By Morton J. Marcus, an economist formerly with the Kelley School of Business at Indiana University

 

Again I apologize for filling a column with numbers.  But there is no other way of depicting the unemployment situation in Indiana. As we have learned in the current financial crisis, the lack of knowledge is root of calamity.   

 

In August, the latest date for which we have information, Indianaʼs unemployment rate was 6.4% compared to 4.5% a year earlier.  Nationally, the unemployment rate had gone from 4.7% in August 2007 to 6.1% this year.

 

This stronger movement in the unemployment rate for Indiana than in the U.S. is typical at the start of a recession.  We make the products firms and people can stop buying when money gets tight: for example, parts for autos and appliances. 

 

We went from having the 21st highest unemployment rate in August 2007 to 15th place among the states in 2008. Our unemployment rate increase of 1.9% (6.4%-4.5%) was among the top dozen changes.  Arkansas, Kansas, and Oklahoma were the only states to see their unemployment rates fall in that yearʼs time.

 

The unemployment rate is obtained by taking the number of persons unemployed and dividing it by the number of persons in the labor force.  (The labor force refers to people living in a place regardless of where they work.  It is simply the number of persons holding jobs plus the number actively seeking employment.)  If the percent growth in the number employed does not equal the percent increase in the labor force, the unemployment rate rises. 

 

In Indiana this past year, the labor force grew by 39,000 (1.2%) while the number holding jobs declined by 25,000 (-0.8%).  When added together, the growth in the labor force and the decline in employed persons equal the 64,000 growth in the number of unemployed persons. 

 

This does not mean that every person entering the labor force became unemployed.  Some found jobs while others who had jobs lost them.  For Indiana to have avoided an increase in its unemployment rate during the past twelve months, it would have had to create 37,000 jobs but instead it lost 25,000.  Add those two numbers together and you get the 64,000 increase in the number unemployed.

 

But the state data hide as much as they reveal.

 

In August 2007, the highest unemployment rate (7.0%) in the state could be found in Fayette County; only 26 counties had unemployment rates above 5.0%.  Fayette saw its unemployment rate rise to 11.2% in August 2008 while 80 counties now exceeded 5.0%.

 

Economists differ when the unemployment rate is too high.  In the past, rates ranging from 3.0% to 7.5% have been suggested as the danger point.  But it may be that rapid changes in unemployment rates are as serious as sustained high levels of unemployment.  If that is the case, many Hoosier counties have been through a traumatic year.

 

During the past year, the number of persons employed declined in each of Indianaʼs 92 counties.  The greatest loss was 7,600 in Marion, the largest county.

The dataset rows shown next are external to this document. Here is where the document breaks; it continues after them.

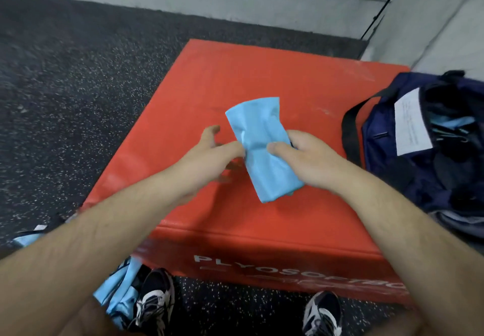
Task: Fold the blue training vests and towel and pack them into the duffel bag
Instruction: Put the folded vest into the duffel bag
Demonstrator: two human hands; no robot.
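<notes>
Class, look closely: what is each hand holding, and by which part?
The right hand grips the folded blue cloth at its middle; the left hand only touches its left edge.

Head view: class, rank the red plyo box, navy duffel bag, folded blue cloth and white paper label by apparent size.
1. red plyo box
2. duffel bag, partly out of frame
3. folded blue cloth, nearer the camera
4. white paper label

One folded vest is hanging over the middle of the box. The duffel bag is sitting at the box's 3 o'clock. Loose vests are lying on the floor at 7 o'clock.
</notes>
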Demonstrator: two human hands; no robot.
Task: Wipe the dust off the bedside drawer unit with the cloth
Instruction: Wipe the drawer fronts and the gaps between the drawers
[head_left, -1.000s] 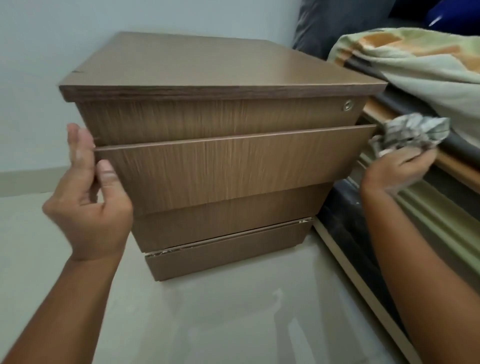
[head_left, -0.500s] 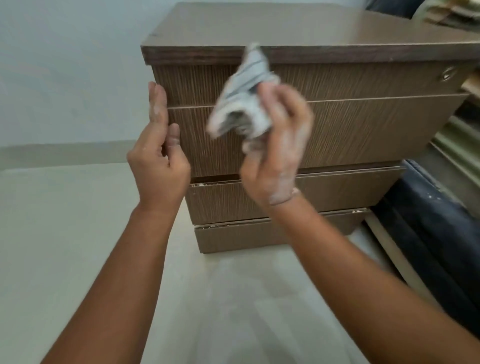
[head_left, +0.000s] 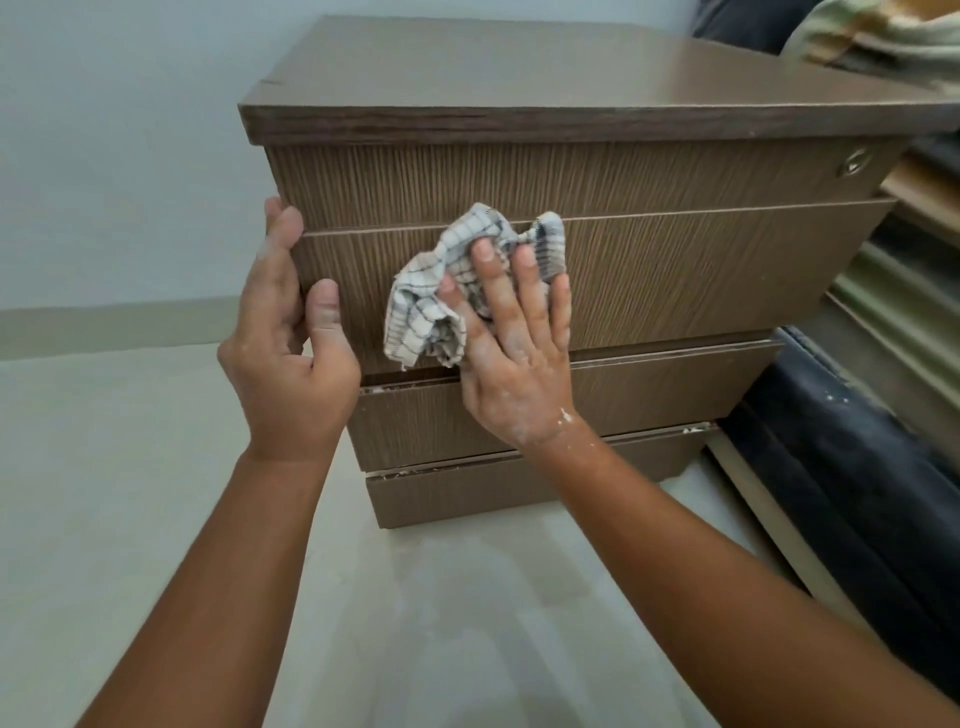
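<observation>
A brown wood-grain drawer unit (head_left: 675, 270) stands on the floor in front of me, its second drawer pulled slightly forward. My right hand (head_left: 511, 353) presses a crumpled grey-and-white checked cloth (head_left: 441, 291) flat against that drawer's front, left of its middle. My left hand (head_left: 291, 343) grips the same drawer's left edge, thumb on the front and fingers around the side. Both hands carry pale dust. Crumbs of dust lie along the gaps above the two lower drawers.
A bed frame with a dark mattress edge (head_left: 852, 499) runs close along the unit's right side. Folded bedding (head_left: 883, 41) lies at the top right. A pale wall (head_left: 114, 156) is behind the unit and glossy floor (head_left: 415, 623) lies in front.
My right hand carried the cloth from the bed side across to the second drawer's front and pressed it there. My left hand stayed on the drawer's left edge.
</observation>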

Next was Elkhart County with a decline of 4,600 followed by Lake at 3,600.

 

But the 7,600 increase in the number unemployed Marion County had less effect on the unemployment rate than the decline of 4,600 in Elkhart County.  Marion Countyʼs unemployment rate went from 4.6% to 6.2% while Elkhartʼs more than doubled from 4.4% to 8.9%. Elkhart Countyʼs 4.5% rise in its unemployment rates between 2007 and 2008 was exceeded only by Adams Countyʼs 5,4% (4.0% to 9.4%).

 

The diversity of unemployment rates across the state is mirrored in the data for individual cities.  For example, in Elkhart County, the City of Elkhartʼs unemployment rate went from 6.0% to 10.4% and Goshen climbed from 4.4% to 8.8%.  This means that the balance of the county had unemployment rates of 3.8% in 2007 and 8.2% in 2008.  These geographic differences may be helpful in forming policies for economic relief and ultimately economic development.